• **ACTIVITY**: Where a line in the listing contains the string "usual", copy that line out.

Start of INPUT DATA

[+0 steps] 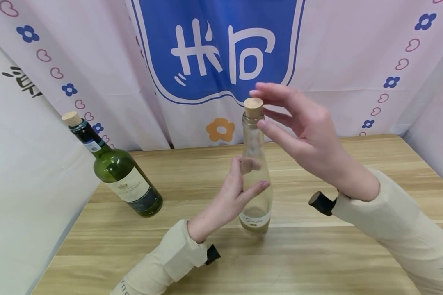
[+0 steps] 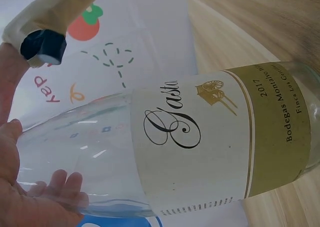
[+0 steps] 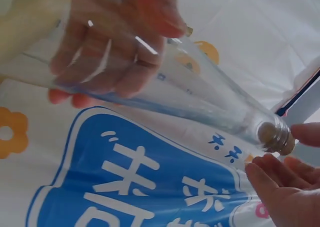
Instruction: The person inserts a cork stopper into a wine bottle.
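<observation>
A clear glass bottle [image 1: 260,200] stands upright on the table, with a cork [image 1: 253,108] in its mouth that sticks up above the rim. My left hand [image 1: 221,198] grips the bottle round its middle, thumb on the near side and fingers behind the glass. In the left wrist view the bottle's white and gold label [image 2: 195,137] shows below that hand. Around the cork and neck, my right hand [image 1: 310,131] hovers with fingers and thumb spread apart. The right wrist view shows its thumb and fingers beside the cork [image 3: 287,143]; firm contact cannot be made out.
On the left of the wooden table [image 1: 299,262] stands a green wine bottle [image 1: 122,166] with its own cork [image 1: 72,119] in the neck. A printed curtain [image 1: 339,49] hangs just behind the table. Black straps [image 1: 322,203] show at both sleeves.
</observation>
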Available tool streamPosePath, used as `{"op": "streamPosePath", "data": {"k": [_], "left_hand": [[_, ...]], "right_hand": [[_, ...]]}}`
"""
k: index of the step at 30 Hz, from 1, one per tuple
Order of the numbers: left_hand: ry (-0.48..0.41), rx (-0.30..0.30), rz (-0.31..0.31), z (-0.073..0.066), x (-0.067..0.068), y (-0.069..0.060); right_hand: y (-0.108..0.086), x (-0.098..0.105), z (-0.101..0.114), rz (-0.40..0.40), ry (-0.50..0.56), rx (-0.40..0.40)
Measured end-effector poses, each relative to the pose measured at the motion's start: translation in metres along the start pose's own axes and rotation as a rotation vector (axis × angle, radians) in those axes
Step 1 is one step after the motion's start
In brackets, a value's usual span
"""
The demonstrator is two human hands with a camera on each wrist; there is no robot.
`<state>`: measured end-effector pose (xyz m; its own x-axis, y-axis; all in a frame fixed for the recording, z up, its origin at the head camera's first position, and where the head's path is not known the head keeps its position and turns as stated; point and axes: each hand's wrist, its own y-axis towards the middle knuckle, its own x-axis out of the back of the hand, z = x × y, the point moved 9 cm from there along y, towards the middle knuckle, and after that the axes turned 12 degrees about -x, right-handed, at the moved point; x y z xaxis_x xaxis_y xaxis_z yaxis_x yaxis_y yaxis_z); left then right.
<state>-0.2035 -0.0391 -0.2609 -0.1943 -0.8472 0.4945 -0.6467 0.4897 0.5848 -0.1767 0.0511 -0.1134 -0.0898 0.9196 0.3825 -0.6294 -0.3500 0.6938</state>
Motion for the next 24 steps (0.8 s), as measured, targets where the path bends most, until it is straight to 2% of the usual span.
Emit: {"op": "streamPosePath", "data": {"k": [4, 11, 18, 24], "left_hand": [[0.011, 0.0, -0.008, 0.001, 0.0, -0.001], [0.025, -0.004, -0.011, 0.001, 0.0, -0.002], [0.032, -0.002, -0.009, 0.0, 0.001, -0.002], [0.03, -0.006, -0.006, 0.0, 0.001, -0.002]], "right_hand": [[-0.012, 0.001, -0.021, 0.042, -0.018, -0.095], [-0.045, -0.003, -0.062, 0.121, -0.119, -0.235], [-0.079, -0.02, -0.098, 0.243, -0.149, -0.307], [-0.099, -0.033, -0.118, 0.297, -0.17, -0.324]]}}
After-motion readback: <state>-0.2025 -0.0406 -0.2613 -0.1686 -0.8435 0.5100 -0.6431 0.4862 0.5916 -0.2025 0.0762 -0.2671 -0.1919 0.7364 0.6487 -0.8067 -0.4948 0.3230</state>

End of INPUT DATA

• **EXERCISE OUTPUT**:
In brackets, a value's usual span
Motion for the next 24 steps (0.8 s), as measured, targets where the path bends most, until it is straight to 2% of the usual span.

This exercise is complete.